The RISKS Digest
Volume 9 Issue 59

Wednesday, 10th January 1990

Forum on Risks to the Public in Computers and Related Systems

ACM Committee on Computers and Public Policy, Peter G. Neumann, moderator

Please try the URL privacy information feature enabled by clicking the flashlight icon above. This will reveal two icons after each link the body of the digest. The shield takes you to a breakdown of Terms of Service for the site - however only a small number of sites are covered at the moment. The flashlight take you to an analysis of the various trackers etc. that the linked site delivers. Please let the website maintainer know if you find this useful or not. As a RISKS reader, you will probably not be surprised by what is revealed…

Contents

Drawbridge opens without warning in rush-hour traffic
Jon Jacky
Massive Electrical Failure in a Bus
Peter Jones
What hung the computer?
Julian
Passwords and security
Phil Ritzenthaler
Henry Spencer
Jerry Leichter
ark
Peter da Silva
IEEE Symposium on Research in Security and Privacy, Oakland 1990
Info on RISKS (comp.risks)

Drawbridge opens without warning in rush-hour traffic

Jon Jacky <JON@GAFFER.RAD.WASHINGTON.EDU>
Tue, 9 Jan 1990 22:53:19 PST
This isn't a computer incident, but it contains several system safety lessons
that may be of interest to readers of this digest.  The accident has been
discussed in the Seattle papers almost every day since December 22.  The
following excerpts are from one of the stories that describe the cause, in
THE SEATTLE TIMES, Monday January 8, 1990, p. 1:

TWO SHORTED WIRES JOINED TO CAUSE FATAL ACCIDENT, INSPECTORS SAY by Dick Lilly

... Engineers found that a screw driven into one wire and a short in another
wire caused last month's fatal opening of the (Evergreen Point Floating
Bridge's) drawspan.

(The inspectors will report) to the State Department of Transportation (DOT) on
Friday, said Richard Hearth, one of two engineers from the consulting firm
of Parsons, Brinkerhof, Quade and Douglas Inc. who inspected the faulty
Highway 520 bridge Saturday and yesterday.
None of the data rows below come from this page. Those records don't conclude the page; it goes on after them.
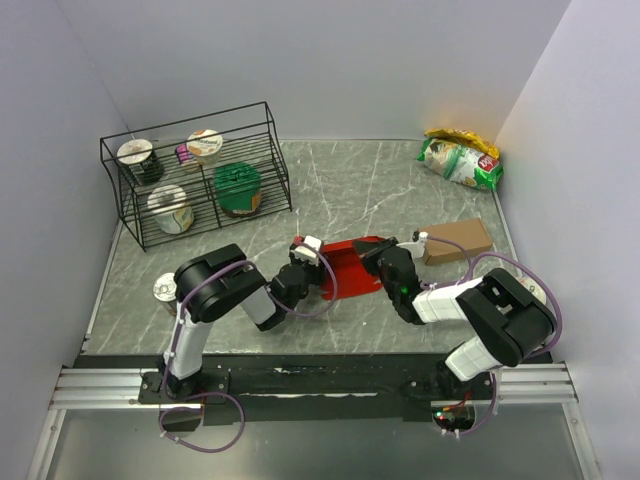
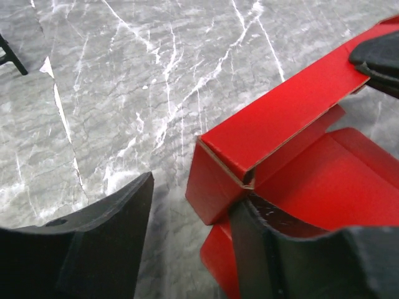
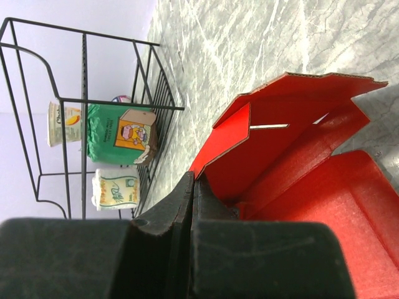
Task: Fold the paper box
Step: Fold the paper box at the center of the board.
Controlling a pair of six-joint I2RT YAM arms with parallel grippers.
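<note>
The red paper box point(image 1: 352, 266) lies partly folded mid-table, between both grippers. In the left wrist view its short end wall point(image 2: 218, 187) stands upright between my left gripper's point(image 2: 193, 218) fingers. The right-hand finger point(image 2: 280, 249) sits inside the box against that wall's corner, while the left-hand finger point(image 2: 106, 243) is well apart from it, so the jaws are open. My right gripper point(image 3: 194, 182) is shut on the thin edge of a raised side wall of the paper box point(image 3: 280, 143), at the box's other end point(image 1: 385, 262).
A black wire rack point(image 1: 195, 175) holding several cups stands at the back left. A plain brown cardboard box point(image 1: 458, 240) lies just right of the arms, a snack bag point(image 1: 460, 160) in the back right corner, and a small can point(image 1: 165, 290) by the left arm.
</note>
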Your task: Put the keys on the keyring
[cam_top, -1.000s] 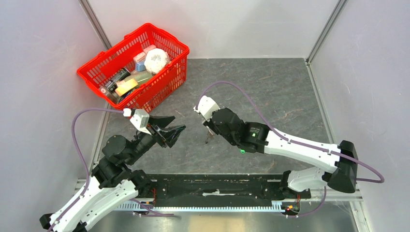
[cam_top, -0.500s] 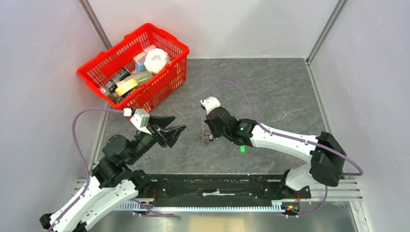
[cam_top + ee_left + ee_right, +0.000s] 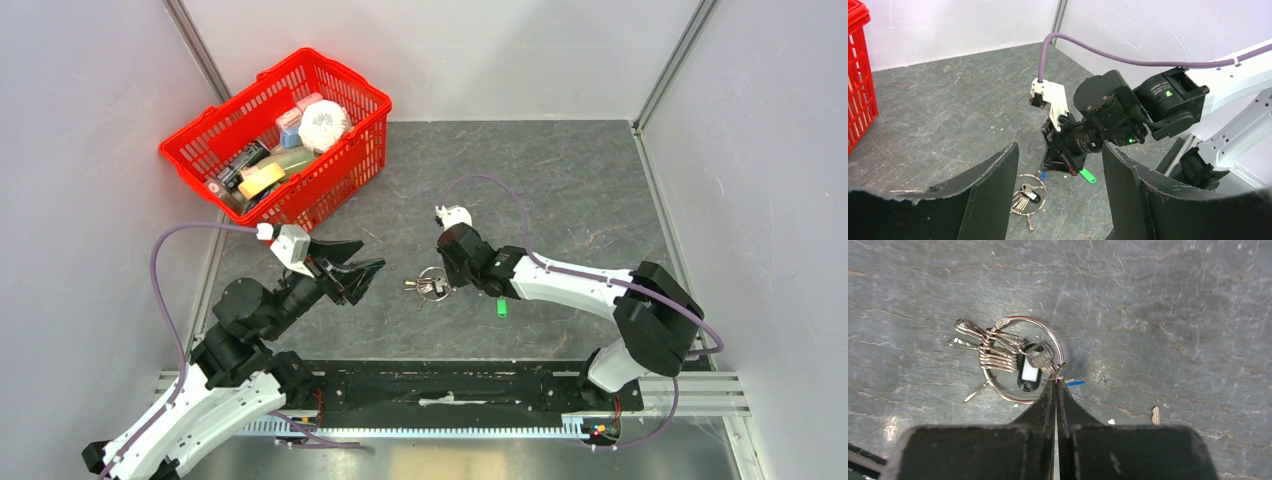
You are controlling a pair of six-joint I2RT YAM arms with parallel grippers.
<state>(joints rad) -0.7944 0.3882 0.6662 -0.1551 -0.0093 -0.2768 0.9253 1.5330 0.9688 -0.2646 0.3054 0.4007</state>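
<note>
The keyring (image 3: 998, 358), a thin silver wire ring with a cluster of small silver keys and a black-headed key (image 3: 1028, 376), lies flat on the grey table. It also shows in the top view (image 3: 432, 283) and the left wrist view (image 3: 1028, 192). My right gripper (image 3: 1057, 381) is shut, its tips pinching the ring's wire at the near edge; a blue key head (image 3: 1075, 383) pokes out beside the tips. A green-headed key (image 3: 501, 306) and a plain silver key (image 3: 1156, 415) lie loose nearby. My left gripper (image 3: 355, 272) is open and empty, held above the table left of the ring.
A red basket (image 3: 340, 88) with several packaged items stands at the back left. Grey walls close in the table on three sides. A black rail (image 3: 450, 385) runs along the near edge between the arm bases.
My right gripper has come down to the table; the keyring that dangled from it now lies flat. Its wrist swung to the right. The left arm has not moved.
</note>
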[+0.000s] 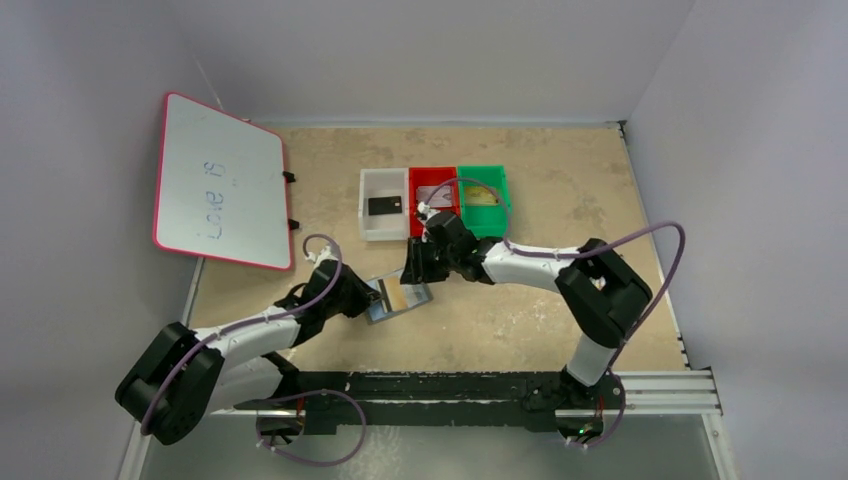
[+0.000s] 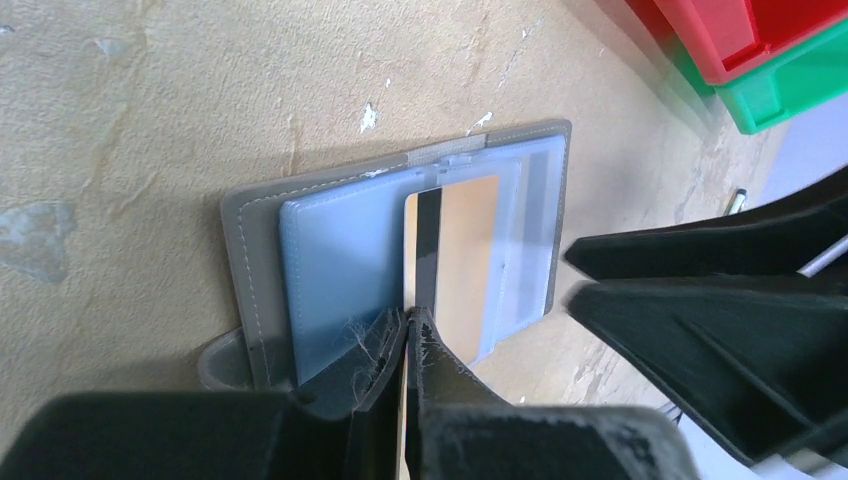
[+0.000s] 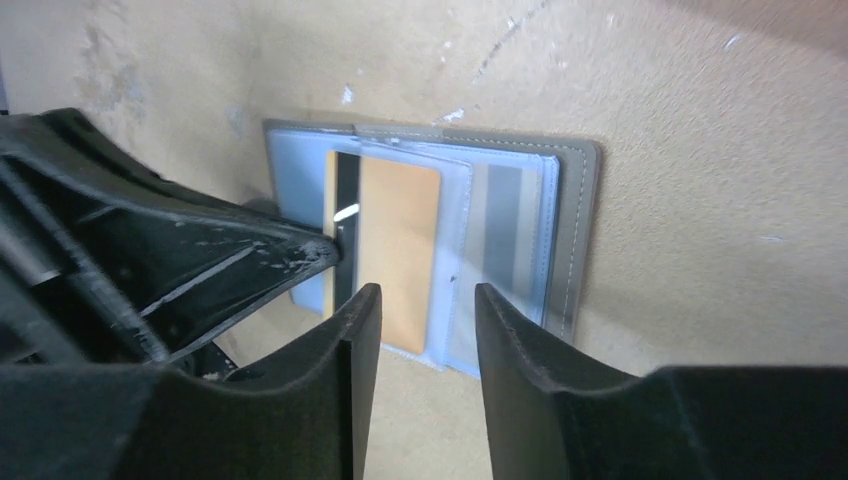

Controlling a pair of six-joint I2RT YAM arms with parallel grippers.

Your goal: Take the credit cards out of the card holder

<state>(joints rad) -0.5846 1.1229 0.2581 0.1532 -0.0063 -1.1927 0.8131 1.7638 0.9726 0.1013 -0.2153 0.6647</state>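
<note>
Where the table (image 1: 540, 310) runs in front of the white tray (image 1: 384, 232), we see the holder (image 2: 240, 270) lying open and flat, with a gold card (image 2: 465, 250) with a black stripe showing in its clear pocket. Our left gripper (image 2: 408, 318) has its jaws clenched on that card's near edge. Our right gripper (image 3: 428, 300) hangs just above the holder, jaws released and apart.

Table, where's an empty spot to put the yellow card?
Bare tabletop lies right of the green tray, and between the whiteboard and the white tray. It is crowded around the card holder, where the left gripper pinches the yellow card beside the right gripper.
</note>
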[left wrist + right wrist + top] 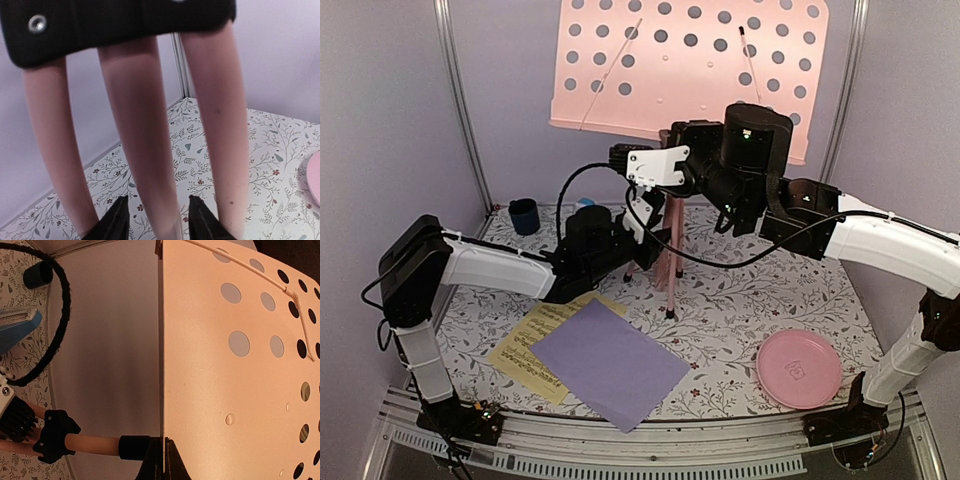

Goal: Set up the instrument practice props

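Note:
The pink music stand's perforated desk (690, 60) rises at the back on its tripod legs (665, 265). My right gripper (672, 135) (164, 440) is shut on the desk's (225, 365) thin edge. My left gripper (653, 243) (157, 200) is open low at the tripod, its fingertips (120, 212) on either side of the middle leg (145, 125) with a gap on each side. The lavender sheet (610, 365) lies flat in front, overlapping the yellow sheet (533, 345). The blue metronome (15, 332) (583, 203) stands behind my left arm, mostly hidden.
A small dark blue cup (524, 215) (37, 275) sits at the back left corner. A round pink plate (798, 368) (315, 180) lies at the front right. White walls and metal posts (460, 100) close in the floral table (750, 300).

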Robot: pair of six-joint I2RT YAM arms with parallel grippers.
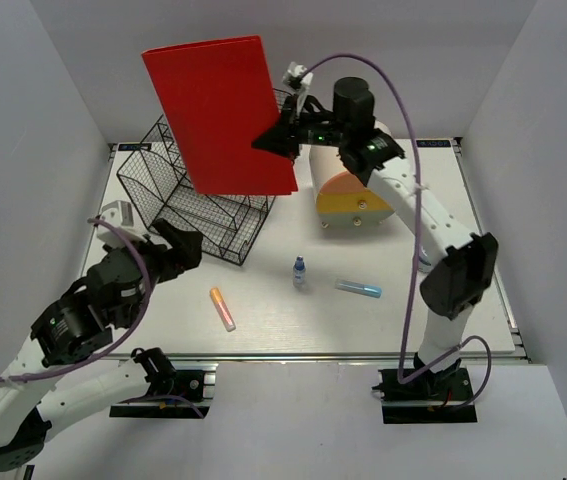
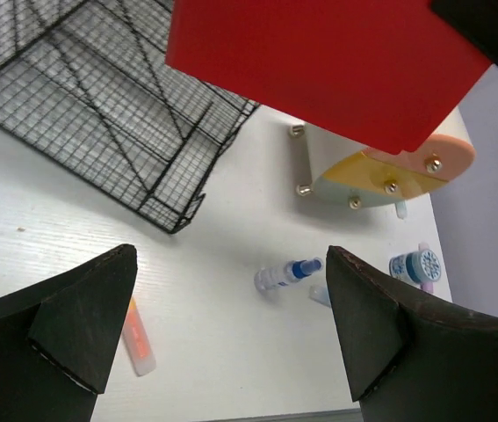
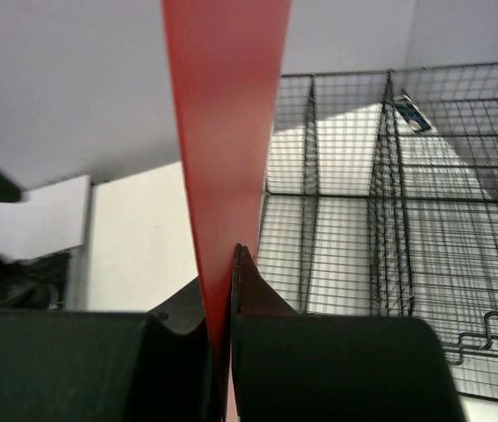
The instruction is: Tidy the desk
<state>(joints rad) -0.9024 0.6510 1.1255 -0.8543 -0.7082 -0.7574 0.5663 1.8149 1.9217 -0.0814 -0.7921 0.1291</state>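
Left hand [image 1: 178, 245] hangs open, its fingers [image 2: 82, 325] spread wide with nothing between them, just off the near-left corner of the black wire mesh tray [image 1: 198, 215] and low over the white tabletop [image 1: 293, 325]. That tabletop lies under the tray and runs out from it to the near side and to the right. Near the tray's near edge an orange marker [image 1: 222, 308] lies flat. Over the tray's far right part a red folder [image 1: 218, 110] is held up in the air on edge, its lower edge above the mesh and not touching it. The right hand [image 1: 273, 140] is clamped shut on the folder's right-hand edge, above the tray's right side. The wrist view shows the sheet edge-on, pinched between the two fingers [image 3: 319, 360] and running straight away from them. In that same view the tray's upright dividers stand just beside the folder and roughly parallel to its plane, so the slots appear to lie below and slightly to one side of the grip. Filing it looks like a matter of shifting sideways and lowering, and the right arm is the one placed for it. Right of the tray stand a round beige drawer unit [image 1: 353, 205], a small bottle [image 1: 300, 271] and a blue-capped tube [image 1: 359, 289].
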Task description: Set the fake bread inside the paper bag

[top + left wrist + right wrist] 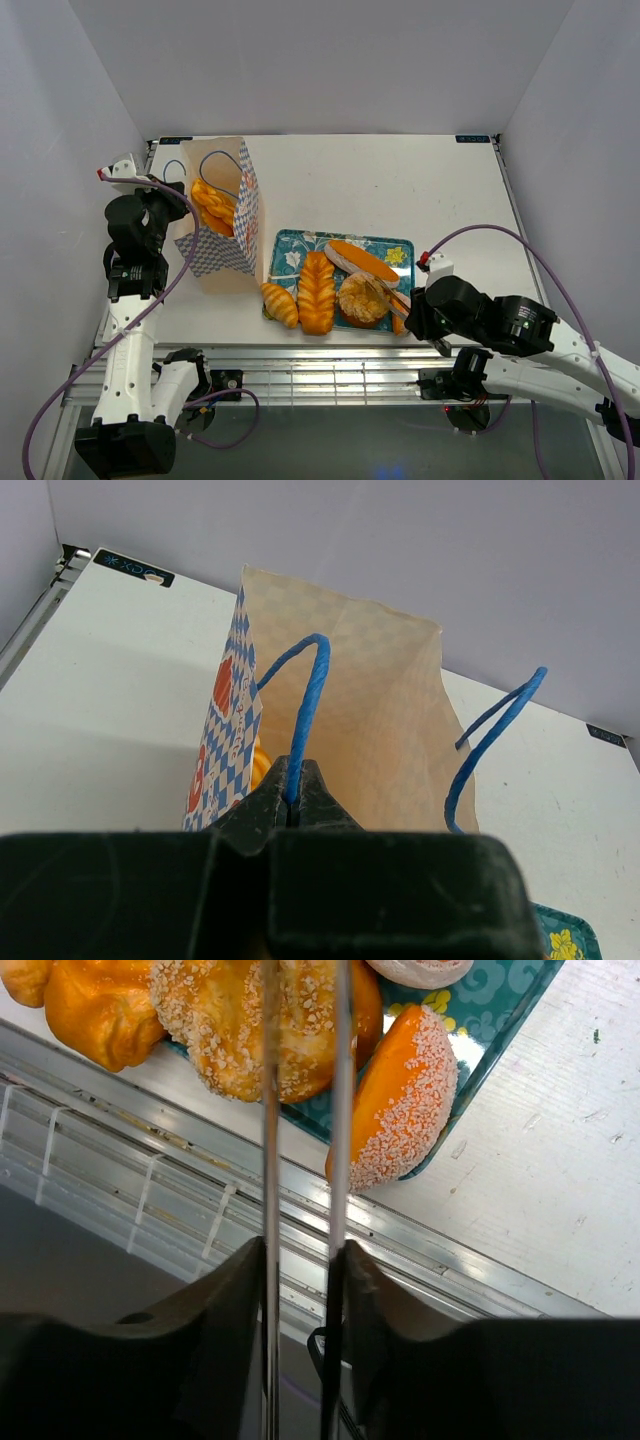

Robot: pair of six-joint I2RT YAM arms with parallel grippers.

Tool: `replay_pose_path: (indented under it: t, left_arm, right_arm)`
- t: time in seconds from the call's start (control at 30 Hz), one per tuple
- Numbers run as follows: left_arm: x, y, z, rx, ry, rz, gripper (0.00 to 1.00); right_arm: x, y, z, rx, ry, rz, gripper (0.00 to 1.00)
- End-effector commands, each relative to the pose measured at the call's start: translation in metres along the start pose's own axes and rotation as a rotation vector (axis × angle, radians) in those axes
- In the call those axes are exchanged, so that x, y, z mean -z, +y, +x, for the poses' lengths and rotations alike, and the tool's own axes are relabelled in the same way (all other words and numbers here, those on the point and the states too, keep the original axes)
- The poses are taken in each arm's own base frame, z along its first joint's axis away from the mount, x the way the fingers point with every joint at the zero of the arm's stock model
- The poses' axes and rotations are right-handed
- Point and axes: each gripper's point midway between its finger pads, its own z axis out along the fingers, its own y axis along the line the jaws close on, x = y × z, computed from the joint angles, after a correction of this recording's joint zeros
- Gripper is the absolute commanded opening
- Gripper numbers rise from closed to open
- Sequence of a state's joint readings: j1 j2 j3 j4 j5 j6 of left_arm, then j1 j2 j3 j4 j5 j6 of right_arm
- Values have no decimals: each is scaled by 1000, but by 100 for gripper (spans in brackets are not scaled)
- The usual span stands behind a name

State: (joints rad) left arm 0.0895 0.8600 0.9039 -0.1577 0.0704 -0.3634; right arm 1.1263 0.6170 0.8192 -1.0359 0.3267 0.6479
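At lower right, our right pincer (pixel 408 322), slightly parted, has the fake bread (pixel 362 298) just left; left pincer (pixel 295 805) clamps the paper bag (pixel 390 720).

The upright cream paper bag (pixel 222 250) with blue-and-white checkered sides stands at the left, mouth open, thin blue cord handles (pixel 310 705) raised. A golden braided toy pastry (pixel 212 205) lies inside. To its right, near the front edge, lie a glossy toy croissant (pixel 280 303), braided loaf (pixel 317 292), sugared bun (pixel 363 298) and long loaf (pixel 362 260).
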Motion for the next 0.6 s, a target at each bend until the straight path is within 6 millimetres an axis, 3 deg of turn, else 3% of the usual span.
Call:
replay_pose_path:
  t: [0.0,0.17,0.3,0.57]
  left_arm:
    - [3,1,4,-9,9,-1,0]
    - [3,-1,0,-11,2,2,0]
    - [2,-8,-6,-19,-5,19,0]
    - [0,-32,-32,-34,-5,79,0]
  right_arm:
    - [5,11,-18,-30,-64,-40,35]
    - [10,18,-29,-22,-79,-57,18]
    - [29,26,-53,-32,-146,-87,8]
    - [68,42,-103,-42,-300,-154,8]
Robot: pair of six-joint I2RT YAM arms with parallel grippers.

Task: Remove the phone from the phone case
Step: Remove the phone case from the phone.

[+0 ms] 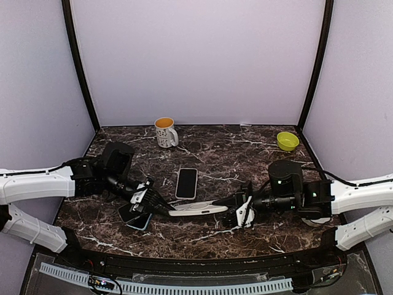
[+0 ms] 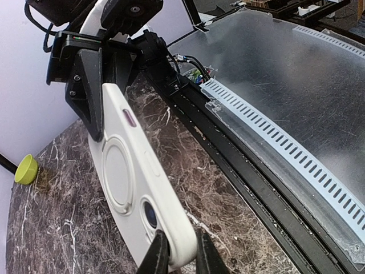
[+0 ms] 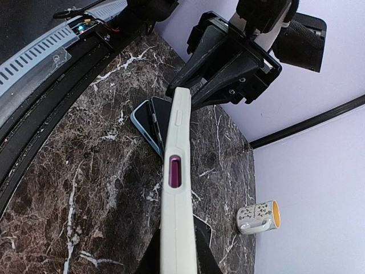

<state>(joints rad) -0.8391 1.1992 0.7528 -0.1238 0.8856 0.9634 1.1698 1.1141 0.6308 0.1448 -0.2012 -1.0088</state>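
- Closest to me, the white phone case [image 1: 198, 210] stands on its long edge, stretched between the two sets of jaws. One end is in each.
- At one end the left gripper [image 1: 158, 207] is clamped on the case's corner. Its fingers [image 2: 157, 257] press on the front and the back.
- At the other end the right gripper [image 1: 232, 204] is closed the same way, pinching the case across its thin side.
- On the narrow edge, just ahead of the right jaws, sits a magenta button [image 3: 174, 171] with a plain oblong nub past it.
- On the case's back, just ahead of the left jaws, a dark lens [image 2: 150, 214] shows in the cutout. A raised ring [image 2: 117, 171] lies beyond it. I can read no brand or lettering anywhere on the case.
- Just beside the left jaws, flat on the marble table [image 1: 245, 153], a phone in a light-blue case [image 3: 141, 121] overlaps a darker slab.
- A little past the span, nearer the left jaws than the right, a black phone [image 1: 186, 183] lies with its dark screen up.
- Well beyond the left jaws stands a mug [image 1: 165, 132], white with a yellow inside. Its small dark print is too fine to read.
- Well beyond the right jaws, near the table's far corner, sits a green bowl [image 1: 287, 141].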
The two shorted wires, one on the east drawspan and one on the west span,
combined to send current around safety systems and lift the west section of
the drawspan during a routine test December 22.

Several cars crashed into the unexpectedly rising bridge deck. ... One (driver)
was killed.  Five people were injured in the morning rush hour accident. ...

"Each fault individually did not cause the problem," said Patrick Buller, an
electrical engineer from the (Washington State) Patrol who took part in the
investigation.  "It took both problems simultaneously for the bridge to rise,"
he said.

Power from the burned cable on the east drawspan probably reached the west
side either through the metal of the bridge deck or along the metal walls of
the submerged cables which connect the two movable spans with the control
tower, said Daryl Rush, bridge maintenance supervisor for the DOT.

Picking up that current, the short on the west side, where 3/8-inch sheet metal
screw holding an electrical box cover had pierced a wire, sent power to motors
that lifted the west span, Hearth said.

The routine tests during which the accident occurred had until Dec. 22 been run
almost weekly without incident for 18 years.

Ironically, it was a tiny heater designed to keep moisture from damaging
circuits in an electrical relay that burned plastic insulation from one of the
wires, causing the short circuit on the east span.  Such heaters protect many
of the bridge's electrical devices.

During a bridge opening, the device housing the burned wire senses the rotation
of a gear in order to tell operators how far the east draw span has retracted.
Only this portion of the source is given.